“How do women manage?” she asked herself aloud, and her fingers fluttered up to the scars along her left cheek.
She’d never felt more powerless in her life.
* * *
JAMES DROPPED HIS briefcase on his desk and pulled off his suit jacket. Jackson, Hobbs and Hunter was a small law firm, consisting of James, Ted Jackson, who made a habit of doing far too much pro bono work, and a transplanted lawyer from another town west of Haggerston named Eugene Hobbs. Eugene was tall, gangly and looked like a fourteen-year-old, but his thirty-five-year-old brain was a steel trap.

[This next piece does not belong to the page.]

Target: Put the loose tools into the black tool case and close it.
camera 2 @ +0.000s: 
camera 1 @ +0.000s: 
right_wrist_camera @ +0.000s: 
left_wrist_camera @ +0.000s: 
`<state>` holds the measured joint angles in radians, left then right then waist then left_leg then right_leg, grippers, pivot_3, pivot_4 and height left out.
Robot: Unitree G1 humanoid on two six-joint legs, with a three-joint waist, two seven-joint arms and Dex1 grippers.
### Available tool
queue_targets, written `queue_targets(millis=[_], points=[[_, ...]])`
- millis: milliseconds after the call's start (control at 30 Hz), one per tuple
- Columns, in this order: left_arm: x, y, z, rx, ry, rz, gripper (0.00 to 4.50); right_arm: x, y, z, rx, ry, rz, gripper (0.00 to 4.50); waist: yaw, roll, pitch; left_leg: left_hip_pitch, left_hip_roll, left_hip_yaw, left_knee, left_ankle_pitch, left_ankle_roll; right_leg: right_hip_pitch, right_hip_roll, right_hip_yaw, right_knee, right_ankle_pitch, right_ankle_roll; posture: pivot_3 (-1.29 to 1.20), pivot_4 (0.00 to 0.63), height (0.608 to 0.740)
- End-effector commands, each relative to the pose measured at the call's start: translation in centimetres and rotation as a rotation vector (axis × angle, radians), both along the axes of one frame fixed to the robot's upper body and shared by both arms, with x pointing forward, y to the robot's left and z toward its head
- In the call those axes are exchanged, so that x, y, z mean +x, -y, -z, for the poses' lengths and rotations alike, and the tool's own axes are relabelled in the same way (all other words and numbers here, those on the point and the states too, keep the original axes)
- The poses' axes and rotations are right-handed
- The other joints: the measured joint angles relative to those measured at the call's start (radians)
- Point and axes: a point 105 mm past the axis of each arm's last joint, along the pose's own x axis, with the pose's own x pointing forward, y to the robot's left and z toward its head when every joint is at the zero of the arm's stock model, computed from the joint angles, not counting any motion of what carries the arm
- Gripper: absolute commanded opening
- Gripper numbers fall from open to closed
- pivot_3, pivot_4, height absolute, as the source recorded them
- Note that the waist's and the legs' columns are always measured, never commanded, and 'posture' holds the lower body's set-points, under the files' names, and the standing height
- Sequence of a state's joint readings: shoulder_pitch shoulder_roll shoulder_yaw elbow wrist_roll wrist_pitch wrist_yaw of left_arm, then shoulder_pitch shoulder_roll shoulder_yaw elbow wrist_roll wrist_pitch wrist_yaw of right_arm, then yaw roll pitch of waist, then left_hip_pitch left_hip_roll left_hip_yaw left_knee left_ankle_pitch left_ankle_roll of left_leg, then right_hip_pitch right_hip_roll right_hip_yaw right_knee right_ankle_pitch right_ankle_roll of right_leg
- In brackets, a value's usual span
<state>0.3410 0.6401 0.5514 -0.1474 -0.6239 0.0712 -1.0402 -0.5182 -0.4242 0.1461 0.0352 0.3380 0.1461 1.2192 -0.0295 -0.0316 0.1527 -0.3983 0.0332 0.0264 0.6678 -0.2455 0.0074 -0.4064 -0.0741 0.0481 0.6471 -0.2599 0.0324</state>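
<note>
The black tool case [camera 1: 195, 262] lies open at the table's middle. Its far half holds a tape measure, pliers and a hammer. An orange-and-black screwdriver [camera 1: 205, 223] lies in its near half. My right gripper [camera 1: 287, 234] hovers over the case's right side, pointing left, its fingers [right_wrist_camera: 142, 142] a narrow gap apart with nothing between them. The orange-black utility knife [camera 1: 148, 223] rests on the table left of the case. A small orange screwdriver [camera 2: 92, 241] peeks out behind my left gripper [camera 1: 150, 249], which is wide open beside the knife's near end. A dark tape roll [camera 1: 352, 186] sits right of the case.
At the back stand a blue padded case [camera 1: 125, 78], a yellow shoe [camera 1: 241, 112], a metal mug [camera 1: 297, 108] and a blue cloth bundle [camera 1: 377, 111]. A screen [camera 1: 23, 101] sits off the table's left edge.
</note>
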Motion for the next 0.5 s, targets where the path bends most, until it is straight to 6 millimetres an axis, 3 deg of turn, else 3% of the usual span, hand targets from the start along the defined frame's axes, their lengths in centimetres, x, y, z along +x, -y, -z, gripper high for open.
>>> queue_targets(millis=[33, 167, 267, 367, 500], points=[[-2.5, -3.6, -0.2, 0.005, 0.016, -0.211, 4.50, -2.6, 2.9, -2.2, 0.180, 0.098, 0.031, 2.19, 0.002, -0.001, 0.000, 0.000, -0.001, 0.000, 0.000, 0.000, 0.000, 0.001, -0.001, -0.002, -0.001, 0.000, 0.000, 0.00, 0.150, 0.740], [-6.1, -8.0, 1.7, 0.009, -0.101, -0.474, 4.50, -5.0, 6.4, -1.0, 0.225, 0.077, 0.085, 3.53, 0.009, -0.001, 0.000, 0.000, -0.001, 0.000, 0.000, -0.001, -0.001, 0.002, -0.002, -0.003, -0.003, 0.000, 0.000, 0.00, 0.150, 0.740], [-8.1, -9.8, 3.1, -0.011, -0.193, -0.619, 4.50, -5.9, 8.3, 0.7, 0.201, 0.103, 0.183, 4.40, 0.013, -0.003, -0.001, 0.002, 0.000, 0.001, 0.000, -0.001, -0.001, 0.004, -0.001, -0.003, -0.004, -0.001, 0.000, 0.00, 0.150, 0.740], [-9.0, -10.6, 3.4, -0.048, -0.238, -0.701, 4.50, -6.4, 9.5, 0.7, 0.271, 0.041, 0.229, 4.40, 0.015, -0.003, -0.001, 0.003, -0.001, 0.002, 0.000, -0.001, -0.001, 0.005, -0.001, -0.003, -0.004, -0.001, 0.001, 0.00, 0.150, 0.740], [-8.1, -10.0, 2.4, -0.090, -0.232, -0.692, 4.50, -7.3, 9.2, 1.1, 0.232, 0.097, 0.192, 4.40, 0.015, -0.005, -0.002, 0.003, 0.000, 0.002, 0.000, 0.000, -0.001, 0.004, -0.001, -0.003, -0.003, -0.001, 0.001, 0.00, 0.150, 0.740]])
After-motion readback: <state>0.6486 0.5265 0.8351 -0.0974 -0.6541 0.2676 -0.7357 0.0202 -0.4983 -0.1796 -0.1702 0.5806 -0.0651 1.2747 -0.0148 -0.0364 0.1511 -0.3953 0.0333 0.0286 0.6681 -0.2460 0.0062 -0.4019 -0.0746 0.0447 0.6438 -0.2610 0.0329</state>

The office building was on the corner of Preston Street and Main, a three-story building that overlooked Saint Mary’s Catholic Church’s parking lot on one side and a string of little shops along Main Street on the other. James enjoyed the view of the parking lot, as strange as that seemed to his law partners. He watched kids learn how to ride their bikes in that parking lot, people come and go from the church, teenagers get their first driving lessons with white-knuckled parents. Looking over that parking lot helped him to think and put his mind onto different paths. This afternoon, the church parking lot was empty, except for one small hatchback car that belonged to the priest. It wasn’t helpful.

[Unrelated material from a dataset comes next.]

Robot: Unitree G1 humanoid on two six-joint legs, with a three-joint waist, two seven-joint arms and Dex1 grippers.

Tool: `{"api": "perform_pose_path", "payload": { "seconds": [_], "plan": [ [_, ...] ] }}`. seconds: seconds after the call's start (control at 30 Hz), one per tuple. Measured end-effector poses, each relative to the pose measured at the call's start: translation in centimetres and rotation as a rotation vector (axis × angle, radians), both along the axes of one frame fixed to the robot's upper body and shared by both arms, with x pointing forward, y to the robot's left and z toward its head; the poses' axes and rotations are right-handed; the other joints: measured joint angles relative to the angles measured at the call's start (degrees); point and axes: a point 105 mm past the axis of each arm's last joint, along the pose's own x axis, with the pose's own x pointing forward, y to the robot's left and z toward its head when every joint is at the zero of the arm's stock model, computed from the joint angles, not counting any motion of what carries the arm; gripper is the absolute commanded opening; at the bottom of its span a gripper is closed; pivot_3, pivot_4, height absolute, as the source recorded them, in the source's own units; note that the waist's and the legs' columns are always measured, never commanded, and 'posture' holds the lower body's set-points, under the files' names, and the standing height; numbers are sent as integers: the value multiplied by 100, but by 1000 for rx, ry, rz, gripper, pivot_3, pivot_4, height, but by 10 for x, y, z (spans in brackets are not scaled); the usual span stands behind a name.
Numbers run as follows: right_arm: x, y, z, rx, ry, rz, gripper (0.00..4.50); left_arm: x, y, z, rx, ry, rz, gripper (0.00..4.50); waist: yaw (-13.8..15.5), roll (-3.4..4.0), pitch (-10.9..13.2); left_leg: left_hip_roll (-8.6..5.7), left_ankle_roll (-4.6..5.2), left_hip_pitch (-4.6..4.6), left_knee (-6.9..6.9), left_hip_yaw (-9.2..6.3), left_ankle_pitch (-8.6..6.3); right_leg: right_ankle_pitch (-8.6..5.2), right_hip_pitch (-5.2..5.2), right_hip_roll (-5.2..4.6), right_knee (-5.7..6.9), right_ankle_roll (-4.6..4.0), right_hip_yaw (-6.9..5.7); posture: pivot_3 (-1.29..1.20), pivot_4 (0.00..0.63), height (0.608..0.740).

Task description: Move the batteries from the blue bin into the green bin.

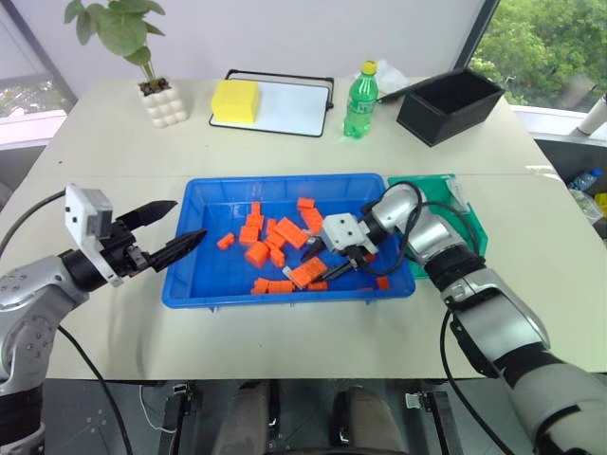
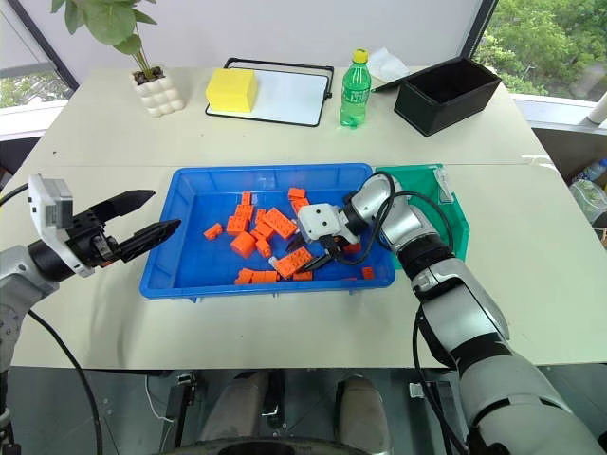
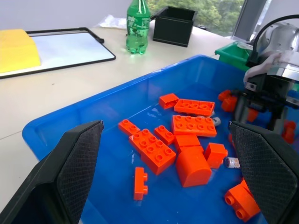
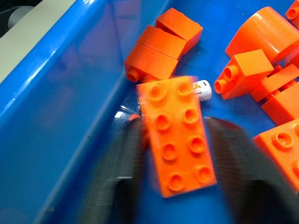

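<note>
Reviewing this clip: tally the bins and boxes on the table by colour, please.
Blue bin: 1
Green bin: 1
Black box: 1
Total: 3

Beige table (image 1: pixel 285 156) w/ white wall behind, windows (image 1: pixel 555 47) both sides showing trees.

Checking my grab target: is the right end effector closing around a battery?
No: an orange block sits between its fingers, and the battery lies beyond it.
</note>
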Motion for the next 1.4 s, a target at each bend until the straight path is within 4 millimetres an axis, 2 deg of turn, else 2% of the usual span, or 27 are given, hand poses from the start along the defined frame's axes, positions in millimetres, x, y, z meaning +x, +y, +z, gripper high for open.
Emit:
{"api": "perform_pose_path", "payload": {
  "seconds": [0.4,0.47,0.63,0.73,0.9,0.93,1.2,1.4],
  "plan": [
    [3,-2,1,-3,1,-23,710,3,1,2,-7,-10,21,4500,1,0,0,0,0,0,-1,0,0,0,-1,0,1,0,0,0,150,739],
    [5,-1,6,4,-9,-31,710,3,1,2,-10,-10,21,4500,-2,0,0,0,0,0,-1,0,0,0,-2,0,1,0,0,0,150,739],
    [-4,19,41,112,7,-6,710,3,-1,1,-11,-8,17,4500,-1,0,0,0,-1,0,-3,-1,0,0,-2,-1,4,0,0,0,150,739],
    [-12,30,49,146,14,8,1565,3,-1,1,-13,-7,15,4500,2,0,0,0,-1,0,-3,-1,0,0,-3,-1,6,0,0,0,150,739],
    [-17,44,30,192,53,-83,4173,3,-2,-1,-25,-8,18,4500,21,-1,0,-4,-1,0,-3,-1,0,0,-3,-4,6,0,1,0,150,739],
    [-16,44,29,192,50,-102,4450,3,-2,-1,-28,-6,20,4500,19,-1,0,-4,-1,0,-3,-1,0,0,-4,-3,7,0,1,0,150,739],
    [-8,48,19,171,40,-195,4450,3,-2,-5,-44,-3,41,4500,5,-1,0,-4,-1,0,-4,-1,0,0,-5,-3,7,0,1,0,150,739],
    [-11,40,8,122,103,-220,4450,3,-1,-8,-38,2,50,4500,12,-1,0,-4,-1,0,-5,-1,0,0,-5,-3,7,0,1,0,150,739]
  ]
}}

James turned on his computer and checked his email. A smile twitched at the corners of his lips when he saw a forward from his younger sister, Jenny. She was always sending him little jokes—this one about driving in England. He was about to reply when Eugene stuck his head around the door.
“Hey, you’re back,” the gangly man said. “Did you get Ted’s email about billable hours?”
“Yeah, I got it.”
Eugene came into the office and looked out the wide window at the parking lot. “So how’ve you been? I haven’t seen much of you the last few days.”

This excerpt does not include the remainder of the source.